Thursday, August 7, 2014

My Riding Philosophy

Truth be told, I'm not a terribly aggressive person, but I do have a competitive streak.

Most of my motivation comes from inside, my competition is within myself.  I don't let down, I make my mind push my body's limit, and my body push my minds limits.  Within reason, of course, I need to survive the moment so I can be there when at next moment, but that only means I try not to crack - unless I have to.

If you're read my other posts, you've seen that I don't have a plan, I don't have a terrible amount of structure.  I ride 4 days a week, and I try to enjoy those rides.

But I *do* have a method to my riding, and that's far more important.  I have different definitions for "enjoy" depending on the day and the ride.  I have my hard rides, and

There's one thing that has been bugging me lately.  I help organize a road and (hopefully) mountain bicycle racing team.  We're not big, and we never will be, but we're having fun.

We have a mix of riders.  We have a sprinters, a diesels, a great climbers, and maybe a couple solid GC all-rounders.  We have a bunch of riders who have a lot of headroom in their growth, but aren't doing the right things to try to unlock it.

It's obvious, at least to me, and it's frustrating.  These are simple mistakes, things that are quite easy to fix if they'd just see them and respond to them.

Since I can't seem to get them to hear me, you're all going to get the chance to read me.

Don't ride with a group that's as fast as you are.  Ride with a group that's as fast as you want to be.

I see really great riders hanging out in coffee and donut rides, or sitting in the beer and brats social ride.  Then they get dropped on a hard ride or a local race and get frustrated.

I have nothing against coffee. Or brats (if they're chicken or turkey).  Or beer!

(I do have a problem with donuts.)

I absolutely have a problem with riders who slack off by attending C-level rides then come to a B or A ride and complain about being too slow.    

Seriously.  Go away.

You're only going to be as fast as you push yourself to be, and you're not going to push yourself from a 15mph rider to a 25mph rider by sheer will with one race in the local Wednesday Night Criterium.  It's not going to happen, you're going to be sorely disappointed as you're blown off the back.

Unless you have the mental focus of a pro and can sit on a trainer and do 2-3 hour block training sessions, which I don't, the best way to do this is to find a group that is beyond your athletic abilities.

Twice a week, that's precisely what I do.  I join riders that are clearly head an shoulders above my capabilities, and I turn myself inside out trying to keep up.  Sometimes I do; sometimes I don't.  I always get a great workout, and I feel better for it.
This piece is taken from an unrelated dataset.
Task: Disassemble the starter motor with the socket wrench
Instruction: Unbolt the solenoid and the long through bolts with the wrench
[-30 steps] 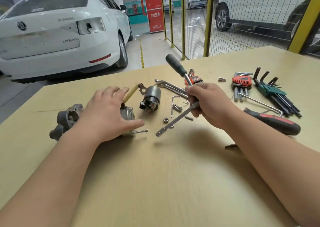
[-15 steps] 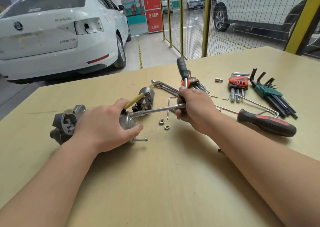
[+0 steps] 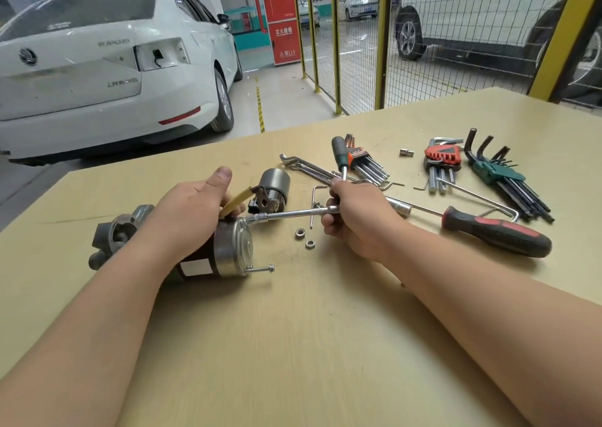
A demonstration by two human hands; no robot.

Note: No judgment here.  If your goal is to ride 12mph to the next donut stand, please and by all means attend the local coffee and donut ride.  Just don't complain if you're dropped at the next 15mph club ride.

Attack Early.  Attack Often.

Naturally, know the rules before you do this.  Club and group rides don't always take well to the incessant attacks; others, however, are motivated by them.

Races - well, anything goes.

Remember that there's no harm in blowing up on a club or group ride; more, it's an opportunity to learn how your body handles over-exertion, what you can do when you've blown up, and how you can recover and possibly still have a chance of keeping up.

In short, blowing up is good on a group ride.  Build matches, have a bigger matchbook for when you need it.

I love riding this way, and I know a great number of people who love me, and love to hate me, for it.  I'm famous for my mile-9 attacks, my attacks that happen just as I get fully warmed up and feel a little spritely.  I'm also well-known for taking advantage of every opportunity.  I don't care for pack riding, and I really don't like pack finishes.  That means I'll use a lot of wick trying to cut the risk; whenever I have the legs, I'm looking for an opportunity.

As I watch our local races, as I look back for the pack (or my teammates) as I'm trying to make a break, I can get frustrated at the lack of response.  Attacks hurt, absolutely, but the break is where all the fun is at, and breaks don't happen without a little pain.  Go and make it happen.

As for tonight, my ride is a nice and easy pace with a great group from a local shop.  I'm still recovering from the attacks on my last ride, I'll let the other dogs play tonight.